Copy each line of the data below in which the word "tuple" can be found.

■ ■ ■ ■

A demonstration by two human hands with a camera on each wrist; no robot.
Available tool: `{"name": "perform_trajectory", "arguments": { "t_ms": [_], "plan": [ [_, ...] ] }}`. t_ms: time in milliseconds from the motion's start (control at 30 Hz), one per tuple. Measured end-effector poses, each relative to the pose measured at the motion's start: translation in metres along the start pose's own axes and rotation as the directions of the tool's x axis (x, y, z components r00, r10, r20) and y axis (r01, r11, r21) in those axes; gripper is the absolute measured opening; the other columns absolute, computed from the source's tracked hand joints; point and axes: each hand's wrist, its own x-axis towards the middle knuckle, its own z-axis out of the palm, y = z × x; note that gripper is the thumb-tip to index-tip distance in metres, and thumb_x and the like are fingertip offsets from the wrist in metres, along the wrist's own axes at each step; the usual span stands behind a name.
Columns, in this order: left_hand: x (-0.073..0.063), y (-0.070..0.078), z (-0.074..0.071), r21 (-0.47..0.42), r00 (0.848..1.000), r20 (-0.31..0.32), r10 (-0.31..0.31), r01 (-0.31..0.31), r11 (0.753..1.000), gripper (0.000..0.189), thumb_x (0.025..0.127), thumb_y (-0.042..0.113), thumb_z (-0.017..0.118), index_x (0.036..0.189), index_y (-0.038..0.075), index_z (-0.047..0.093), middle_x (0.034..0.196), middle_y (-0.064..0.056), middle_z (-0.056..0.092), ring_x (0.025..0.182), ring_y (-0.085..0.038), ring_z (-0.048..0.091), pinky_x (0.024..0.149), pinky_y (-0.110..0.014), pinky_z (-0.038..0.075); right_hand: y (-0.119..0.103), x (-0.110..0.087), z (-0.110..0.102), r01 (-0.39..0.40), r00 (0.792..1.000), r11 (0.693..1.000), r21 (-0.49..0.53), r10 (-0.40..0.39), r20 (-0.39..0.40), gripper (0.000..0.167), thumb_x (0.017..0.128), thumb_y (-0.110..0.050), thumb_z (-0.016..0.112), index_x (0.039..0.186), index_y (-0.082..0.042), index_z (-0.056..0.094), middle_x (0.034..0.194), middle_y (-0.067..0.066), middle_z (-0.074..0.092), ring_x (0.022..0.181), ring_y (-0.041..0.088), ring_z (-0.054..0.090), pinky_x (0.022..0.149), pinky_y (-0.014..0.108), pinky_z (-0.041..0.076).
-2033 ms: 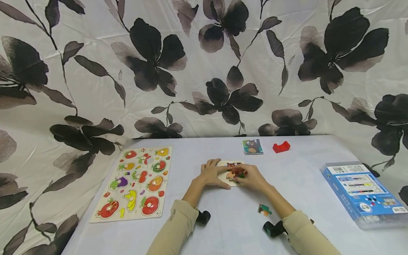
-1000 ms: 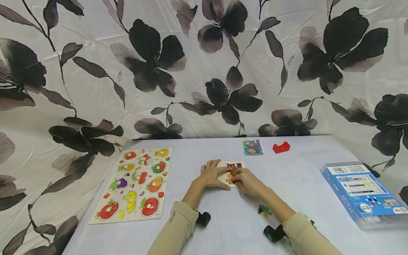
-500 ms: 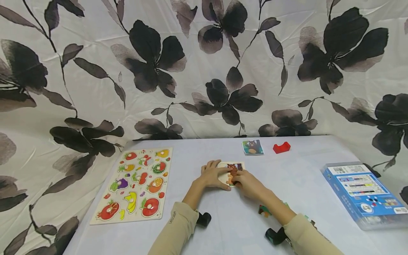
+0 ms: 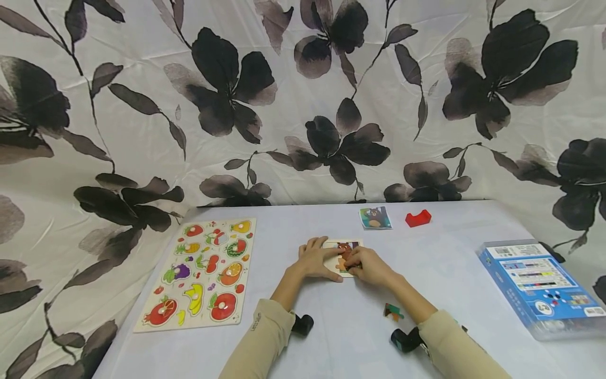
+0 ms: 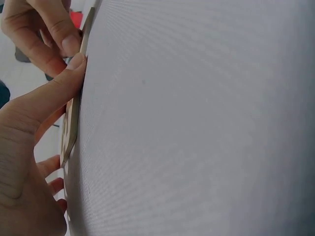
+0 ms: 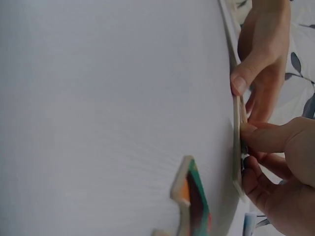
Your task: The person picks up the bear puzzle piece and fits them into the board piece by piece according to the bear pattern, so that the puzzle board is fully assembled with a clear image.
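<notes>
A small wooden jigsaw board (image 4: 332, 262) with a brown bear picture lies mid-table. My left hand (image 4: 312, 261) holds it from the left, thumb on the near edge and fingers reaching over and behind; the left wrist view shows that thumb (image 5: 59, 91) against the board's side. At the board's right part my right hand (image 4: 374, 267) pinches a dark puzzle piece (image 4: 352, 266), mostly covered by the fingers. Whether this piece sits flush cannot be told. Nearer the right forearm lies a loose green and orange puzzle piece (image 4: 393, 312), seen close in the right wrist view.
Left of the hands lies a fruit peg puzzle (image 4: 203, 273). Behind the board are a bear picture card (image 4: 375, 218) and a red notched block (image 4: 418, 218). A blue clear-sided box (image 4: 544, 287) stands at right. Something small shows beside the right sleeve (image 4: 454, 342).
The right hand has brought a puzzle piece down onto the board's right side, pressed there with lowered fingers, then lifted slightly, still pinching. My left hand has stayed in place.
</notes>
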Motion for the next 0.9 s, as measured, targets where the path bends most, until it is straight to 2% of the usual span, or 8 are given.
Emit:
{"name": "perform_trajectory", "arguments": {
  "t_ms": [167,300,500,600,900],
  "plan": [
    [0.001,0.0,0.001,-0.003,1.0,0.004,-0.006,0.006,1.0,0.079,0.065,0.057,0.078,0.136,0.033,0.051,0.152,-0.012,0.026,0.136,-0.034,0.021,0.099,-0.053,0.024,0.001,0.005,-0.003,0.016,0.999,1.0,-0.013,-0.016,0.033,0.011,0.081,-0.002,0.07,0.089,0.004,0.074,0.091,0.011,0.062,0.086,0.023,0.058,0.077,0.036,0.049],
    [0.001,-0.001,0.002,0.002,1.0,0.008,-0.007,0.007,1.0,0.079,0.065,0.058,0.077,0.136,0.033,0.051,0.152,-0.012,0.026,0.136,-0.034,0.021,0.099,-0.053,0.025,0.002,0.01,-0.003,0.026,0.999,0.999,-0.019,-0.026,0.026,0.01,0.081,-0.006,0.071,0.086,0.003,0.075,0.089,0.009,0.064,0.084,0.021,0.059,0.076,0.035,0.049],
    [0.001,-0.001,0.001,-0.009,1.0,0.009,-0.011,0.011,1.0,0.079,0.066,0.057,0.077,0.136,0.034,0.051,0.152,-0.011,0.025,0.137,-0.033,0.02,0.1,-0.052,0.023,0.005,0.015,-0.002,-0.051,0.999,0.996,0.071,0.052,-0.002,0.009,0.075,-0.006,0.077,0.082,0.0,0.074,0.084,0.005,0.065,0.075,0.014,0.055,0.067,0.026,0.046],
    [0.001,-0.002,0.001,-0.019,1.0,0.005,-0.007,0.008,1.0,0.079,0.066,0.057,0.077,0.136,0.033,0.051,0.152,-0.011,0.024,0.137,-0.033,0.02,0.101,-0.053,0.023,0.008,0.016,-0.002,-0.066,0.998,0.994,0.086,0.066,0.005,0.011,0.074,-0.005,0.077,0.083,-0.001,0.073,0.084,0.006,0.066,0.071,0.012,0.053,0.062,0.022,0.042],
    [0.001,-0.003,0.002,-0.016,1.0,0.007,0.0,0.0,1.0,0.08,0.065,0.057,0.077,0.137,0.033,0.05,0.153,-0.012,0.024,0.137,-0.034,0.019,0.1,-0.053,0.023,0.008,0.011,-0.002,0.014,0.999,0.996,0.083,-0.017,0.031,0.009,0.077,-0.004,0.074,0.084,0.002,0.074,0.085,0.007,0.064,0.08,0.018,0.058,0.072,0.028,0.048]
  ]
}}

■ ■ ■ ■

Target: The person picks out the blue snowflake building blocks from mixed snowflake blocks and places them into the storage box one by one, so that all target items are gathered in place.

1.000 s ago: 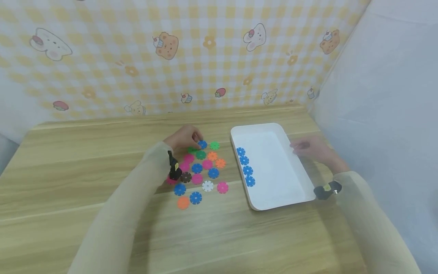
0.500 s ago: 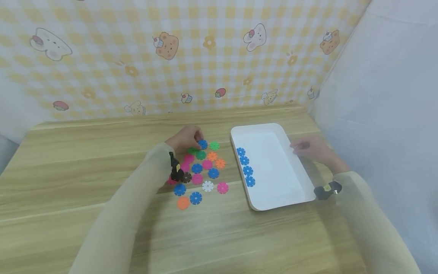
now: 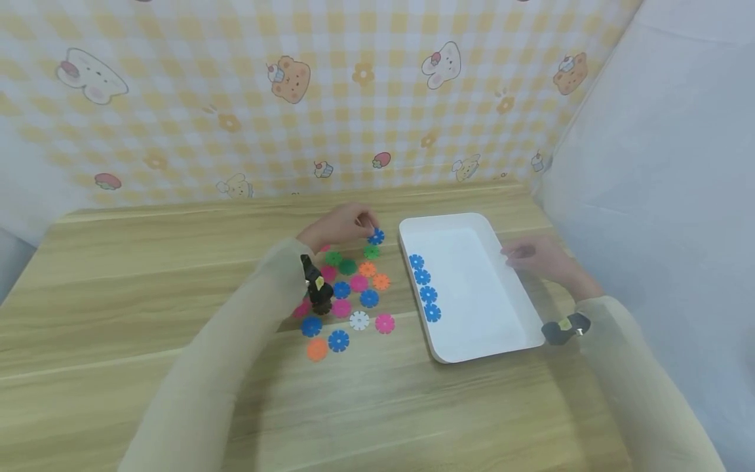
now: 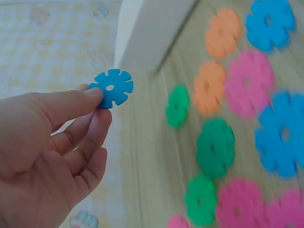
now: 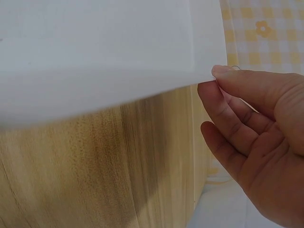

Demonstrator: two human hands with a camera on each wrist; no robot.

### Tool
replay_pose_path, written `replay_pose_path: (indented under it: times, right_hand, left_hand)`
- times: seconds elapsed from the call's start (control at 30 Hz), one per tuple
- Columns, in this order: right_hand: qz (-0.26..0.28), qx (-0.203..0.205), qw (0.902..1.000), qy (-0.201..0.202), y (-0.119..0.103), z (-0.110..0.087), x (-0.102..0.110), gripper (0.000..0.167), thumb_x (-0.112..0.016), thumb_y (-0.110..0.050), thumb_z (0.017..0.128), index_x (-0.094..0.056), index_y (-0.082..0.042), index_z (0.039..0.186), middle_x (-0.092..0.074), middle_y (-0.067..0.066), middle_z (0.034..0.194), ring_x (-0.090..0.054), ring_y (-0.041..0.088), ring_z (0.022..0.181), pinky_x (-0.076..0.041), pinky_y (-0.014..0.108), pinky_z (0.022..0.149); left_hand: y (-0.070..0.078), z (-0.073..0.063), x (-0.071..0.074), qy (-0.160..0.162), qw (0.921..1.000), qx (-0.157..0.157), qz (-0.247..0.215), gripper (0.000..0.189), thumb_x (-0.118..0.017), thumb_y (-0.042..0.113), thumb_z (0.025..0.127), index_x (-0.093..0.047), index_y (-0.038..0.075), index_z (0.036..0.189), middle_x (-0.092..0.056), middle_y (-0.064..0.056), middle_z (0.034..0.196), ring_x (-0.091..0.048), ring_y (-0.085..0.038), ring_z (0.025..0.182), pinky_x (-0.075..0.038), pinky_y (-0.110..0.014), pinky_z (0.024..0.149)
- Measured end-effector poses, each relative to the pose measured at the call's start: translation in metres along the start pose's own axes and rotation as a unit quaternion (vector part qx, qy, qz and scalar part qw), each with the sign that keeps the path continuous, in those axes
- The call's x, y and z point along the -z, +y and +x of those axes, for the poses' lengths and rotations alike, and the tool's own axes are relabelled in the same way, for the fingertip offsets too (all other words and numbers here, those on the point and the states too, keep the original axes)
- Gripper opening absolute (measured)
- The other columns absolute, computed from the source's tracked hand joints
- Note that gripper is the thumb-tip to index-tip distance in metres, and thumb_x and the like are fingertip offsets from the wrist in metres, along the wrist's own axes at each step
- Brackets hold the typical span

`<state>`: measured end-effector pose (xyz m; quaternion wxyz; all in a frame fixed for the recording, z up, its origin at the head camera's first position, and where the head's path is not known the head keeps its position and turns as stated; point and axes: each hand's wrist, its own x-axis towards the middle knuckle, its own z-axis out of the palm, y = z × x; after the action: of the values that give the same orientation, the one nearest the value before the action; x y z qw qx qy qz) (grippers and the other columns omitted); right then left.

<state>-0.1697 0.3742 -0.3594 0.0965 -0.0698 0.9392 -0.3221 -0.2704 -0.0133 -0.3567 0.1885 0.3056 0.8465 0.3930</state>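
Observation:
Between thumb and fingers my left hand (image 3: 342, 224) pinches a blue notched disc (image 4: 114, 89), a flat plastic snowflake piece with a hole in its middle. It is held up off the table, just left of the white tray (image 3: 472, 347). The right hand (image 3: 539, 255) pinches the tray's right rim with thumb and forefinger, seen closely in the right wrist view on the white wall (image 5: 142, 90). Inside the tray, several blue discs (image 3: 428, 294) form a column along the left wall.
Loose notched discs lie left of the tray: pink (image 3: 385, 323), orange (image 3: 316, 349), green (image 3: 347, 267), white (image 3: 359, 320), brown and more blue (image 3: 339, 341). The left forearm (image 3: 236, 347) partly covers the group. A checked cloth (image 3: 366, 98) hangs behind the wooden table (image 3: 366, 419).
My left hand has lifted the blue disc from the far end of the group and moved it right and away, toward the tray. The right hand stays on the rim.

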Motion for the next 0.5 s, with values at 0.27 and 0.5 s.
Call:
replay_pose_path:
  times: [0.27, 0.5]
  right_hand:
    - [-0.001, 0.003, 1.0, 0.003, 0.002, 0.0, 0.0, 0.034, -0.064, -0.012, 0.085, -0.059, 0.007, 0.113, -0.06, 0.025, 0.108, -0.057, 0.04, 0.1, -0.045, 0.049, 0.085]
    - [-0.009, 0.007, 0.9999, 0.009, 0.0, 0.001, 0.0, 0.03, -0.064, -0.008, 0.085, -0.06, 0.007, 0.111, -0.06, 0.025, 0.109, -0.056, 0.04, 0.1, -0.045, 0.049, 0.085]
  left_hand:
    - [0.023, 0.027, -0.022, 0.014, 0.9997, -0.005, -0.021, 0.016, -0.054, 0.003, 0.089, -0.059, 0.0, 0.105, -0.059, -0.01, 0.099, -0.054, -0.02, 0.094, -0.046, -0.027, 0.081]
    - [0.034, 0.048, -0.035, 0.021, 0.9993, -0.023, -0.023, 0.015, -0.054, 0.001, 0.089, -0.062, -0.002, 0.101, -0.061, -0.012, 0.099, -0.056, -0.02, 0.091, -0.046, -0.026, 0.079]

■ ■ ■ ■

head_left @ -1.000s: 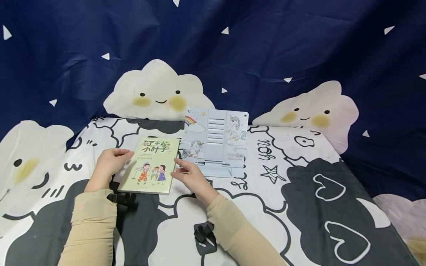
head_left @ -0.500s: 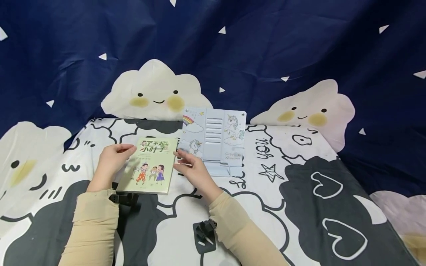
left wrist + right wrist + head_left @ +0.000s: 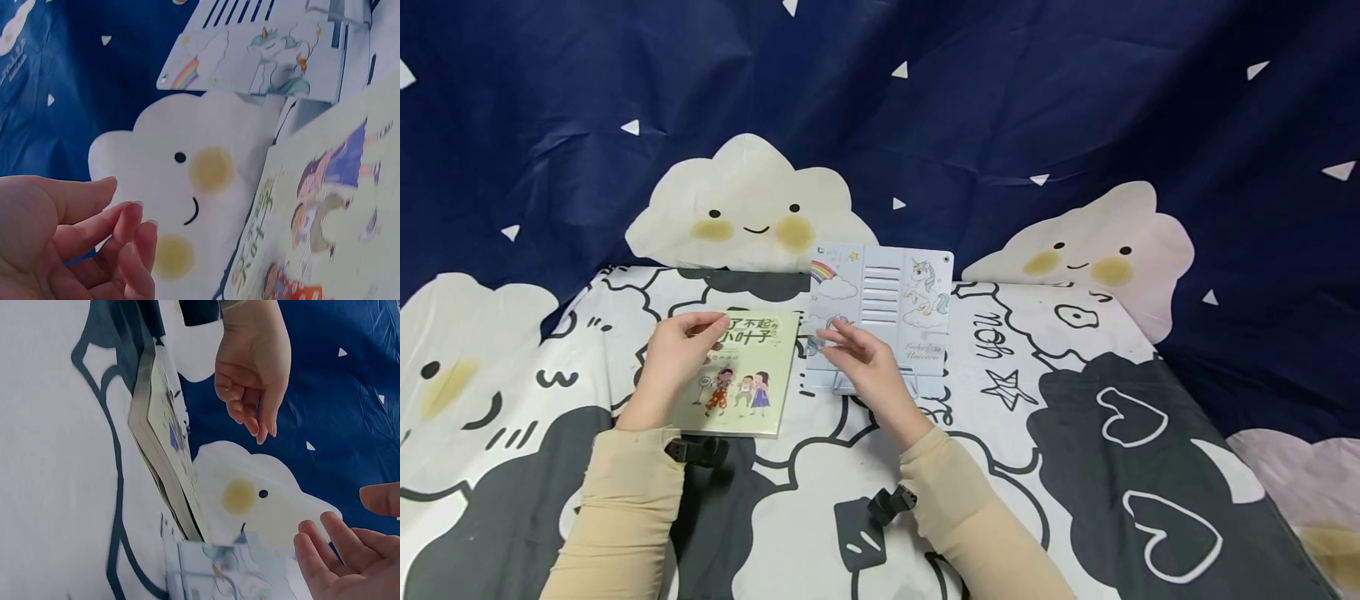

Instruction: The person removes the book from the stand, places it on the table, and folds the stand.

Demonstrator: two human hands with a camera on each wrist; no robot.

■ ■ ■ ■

#### [Final answer]
Available tool: `{"name": "perform_trajectory", "arguments": { "t_ms": [_], "plan": [ [_, ...] ] }}`. t_ms: time in milliseconds from the motion's start (control at 30 Hz), one per tuple. Measured end-effector poses, each relative to the pose measured at the motion's start: translation in metres along the start pose's own axes and rotation as the directions of the tool's x axis (x, y, z components r00, r10, r20) and y axis (r01, r11, r21) in those axes; gripper is the absolute measured opening; the other columns absolute, computed from the source's tracked hand joints; point and axes: each hand's wrist, its own x-axis towards the middle knuckle, its own z-axis out of the palm, y = z × x; note that gripper is the thumb-tip to index-tip distance in metres, and thumb_x and the like are fingertip offsets from the wrist in metres, along the wrist's own axes at each step; the usual span stands behind a name.
- times: seconds elapsed from the call's start (control at 30 Hz), one per tuple

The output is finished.